→ **Brief**
Nothing but the data itself, reproduced exactly, is the expected answer.

┌─ Provided data

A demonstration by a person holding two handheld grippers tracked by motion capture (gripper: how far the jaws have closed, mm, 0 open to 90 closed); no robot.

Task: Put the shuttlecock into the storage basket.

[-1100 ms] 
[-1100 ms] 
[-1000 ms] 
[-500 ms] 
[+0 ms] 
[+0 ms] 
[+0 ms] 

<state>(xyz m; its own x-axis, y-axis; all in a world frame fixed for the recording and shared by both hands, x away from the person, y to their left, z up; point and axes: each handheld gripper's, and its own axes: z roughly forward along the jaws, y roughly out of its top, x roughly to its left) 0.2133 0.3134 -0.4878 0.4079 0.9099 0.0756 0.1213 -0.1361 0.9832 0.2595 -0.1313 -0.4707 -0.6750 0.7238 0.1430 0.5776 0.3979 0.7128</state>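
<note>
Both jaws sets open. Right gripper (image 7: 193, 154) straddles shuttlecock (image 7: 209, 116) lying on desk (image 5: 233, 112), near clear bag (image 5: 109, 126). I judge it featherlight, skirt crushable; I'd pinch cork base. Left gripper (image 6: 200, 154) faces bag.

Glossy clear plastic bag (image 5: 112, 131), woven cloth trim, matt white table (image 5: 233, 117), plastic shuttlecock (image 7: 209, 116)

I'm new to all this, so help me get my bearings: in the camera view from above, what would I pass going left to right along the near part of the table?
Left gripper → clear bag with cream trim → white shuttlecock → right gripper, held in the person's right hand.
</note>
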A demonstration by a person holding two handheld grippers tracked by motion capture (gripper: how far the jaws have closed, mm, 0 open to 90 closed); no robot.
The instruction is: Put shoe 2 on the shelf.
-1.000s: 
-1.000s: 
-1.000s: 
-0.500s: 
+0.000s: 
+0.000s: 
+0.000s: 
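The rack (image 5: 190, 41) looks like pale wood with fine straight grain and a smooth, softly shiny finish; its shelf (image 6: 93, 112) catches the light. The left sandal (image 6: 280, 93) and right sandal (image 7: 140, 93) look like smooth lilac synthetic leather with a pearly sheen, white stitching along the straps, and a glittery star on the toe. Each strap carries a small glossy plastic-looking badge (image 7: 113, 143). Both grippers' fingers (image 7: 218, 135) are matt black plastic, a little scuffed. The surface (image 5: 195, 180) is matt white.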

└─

→ **Output**
A demonstration by a person holding two handheld grippers tracked by motion capture (gripper: how far the jaws have closed, mm, 0 open to 90 closed); no robot.

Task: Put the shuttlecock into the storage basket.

[-1100 ms] 
[-1100 ms] 
[-1000 ms] 
[-500 ms] 
[+0 ms] 
[+0 ms] 
[+0 ms] 

<state>(xyz m; its own x-axis, y-axis; all in a world frame fixed for the recording and shared by both hands, x away from the person, y to their left, z up; point and axes: each handheld gripper's, and its own axes: z roughly forward along the jaws, y roughly out of its top, x roughly to its left) 0.2133 0.3134 -0.4878 0.4079 0.9099 0.0756 0.1213 -0.1361 0.9832 0.2595 -0.1313 -0.4707 -0.6750 0.7238 0.1430 0.5776 0.3979 0.7128</state>
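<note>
Both jaws sets open. Right gripper (image 7: 193, 154) straddles shuttlecock (image 7: 209, 116) lying on desk (image 5: 233, 112), near clear bag (image 5: 109, 126). I judge it featherlight, skirt crushable; I'd pinch cork base. Left gripper (image 6: 200, 154) faces bag.

Glossy clear plastic bag (image 5: 112, 131), woven cloth trim, matt white table (image 5: 233, 117), plastic shuttlecock (image 7: 209, 116)

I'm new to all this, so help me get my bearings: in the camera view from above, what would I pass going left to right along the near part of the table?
Left gripper → clear bag with cream trim → white shuttlecock → right gripper, held in the person's right hand.
</note>
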A demonstration by a person holding two handheld grippers tracked by motion capture (gripper: how far the jaws have closed, mm, 0 open to 90 closed); no robot.
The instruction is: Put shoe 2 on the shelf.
-1.000s: 
-1.000s: 
-1.000s: 
-0.500s: 
+0.000s: 
+0.000s: 
+0.000s: 
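The rack (image 5: 190, 41) looks like pale wood with fine straight grain and a smooth, softly shiny finish; its shelf (image 6: 93, 112) catches the light. The left sandal (image 6: 280, 93) and right sandal (image 7: 140, 93) look like smooth lilac synthetic leather with a pearly sheen, white stitching along the straps, and a glittery star on the toe. Each strap carries a small glossy plastic-looking badge (image 7: 113, 143). Both grippers' fingers (image 7: 218, 135) are matt black plastic, a little scuffed. The surface (image 5: 195, 180) is matt white.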

What came before is the finished answer.